Just created an acc on SO to ask this :)
Assuming this simplified example: building a web application to manage projects...
The application has the following requirements/rules.
1) Users should be able to create projects inserting the project name.
2) Project names cannot be empty.
3) Two projects can't have the same name.
I'm using a 4-layered architecture (User Interface, Application, Domain, Infrastructure).
On my Application Layer i have the following ProjectService.cs class:
public class ProjectService
{
private IProjectRepository ProjectRepo { get; set; }
public ProjectService(IProjectRepository projectRepo)
{
ProjectRepo = projectRepo;
}
public void CreateNewProject(string name)
{
IList<Project> projects = ProjectRepo.GetProjectsByName(name);
if (projects.Count > 0) throw new Exception("Project name already exists.");
Project project = new Project(name);
ProjectRepo.InsertProject(project);
}
}
On my Domain Layer, i have the Project.cs class and the IProjectRepository.cs interface:
public class Project
{
public int ProjectID { get; private set; }
public string Name { get; private set; }
public Project(string name)
{
ValidateName(name);
Name = name;
}
private void ValidateName(string name)
{
if (name == null || name.Equals(string.Empty))
{
throw new Exception("Project name cannot be empty or null.");
}
}
}
public interface IProjectRepository
{
void InsertProject(Project project);
IList<Project> GetProjectsByName(string projectName);
}
On my Infrastructure layer, i have the implementation of IProjectRepository which does the actual querying (the code is irrelevant).

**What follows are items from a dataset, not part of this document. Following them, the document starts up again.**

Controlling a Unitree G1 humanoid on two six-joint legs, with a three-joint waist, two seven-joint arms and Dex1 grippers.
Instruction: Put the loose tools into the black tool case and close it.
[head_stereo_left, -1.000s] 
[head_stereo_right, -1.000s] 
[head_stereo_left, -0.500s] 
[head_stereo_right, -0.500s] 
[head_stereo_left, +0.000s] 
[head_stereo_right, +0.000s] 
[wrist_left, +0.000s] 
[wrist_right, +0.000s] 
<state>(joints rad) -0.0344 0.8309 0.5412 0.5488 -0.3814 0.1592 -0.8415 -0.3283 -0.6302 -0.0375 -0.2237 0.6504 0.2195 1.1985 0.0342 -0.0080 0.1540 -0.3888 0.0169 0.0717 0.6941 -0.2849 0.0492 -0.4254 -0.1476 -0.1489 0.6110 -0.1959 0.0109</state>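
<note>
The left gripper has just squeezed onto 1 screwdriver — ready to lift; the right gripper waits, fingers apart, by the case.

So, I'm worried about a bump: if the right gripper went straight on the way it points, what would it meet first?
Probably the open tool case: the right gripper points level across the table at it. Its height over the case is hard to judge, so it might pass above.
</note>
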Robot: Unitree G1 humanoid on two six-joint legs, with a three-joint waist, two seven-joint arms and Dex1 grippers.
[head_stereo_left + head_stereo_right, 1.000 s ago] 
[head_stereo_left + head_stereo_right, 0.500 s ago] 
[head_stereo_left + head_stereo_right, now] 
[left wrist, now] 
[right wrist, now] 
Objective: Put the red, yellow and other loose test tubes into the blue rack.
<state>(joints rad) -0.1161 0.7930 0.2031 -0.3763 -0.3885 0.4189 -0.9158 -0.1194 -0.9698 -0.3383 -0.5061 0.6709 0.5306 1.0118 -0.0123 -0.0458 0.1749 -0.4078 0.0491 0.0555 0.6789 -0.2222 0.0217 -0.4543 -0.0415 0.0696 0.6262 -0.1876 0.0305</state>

I don't like two things about this design:
1) I've read that the repository interfaces should be a part of the domain but the implementations should not. That makes no sense to me since i think the domain shouldn't call the repository methods (persistence ignorance), that should be a responsability of the services in the application layer. (Something tells me i'm terribly wrong.)
2) The process of creating a new project involves two validations (not null and not duplicate). In my design above, those two validations are scattered in two different places making it harder (imho) to see whats going on.
So, my question is, from a DDD perspective, is this modelled correctly or would you do it in a different way?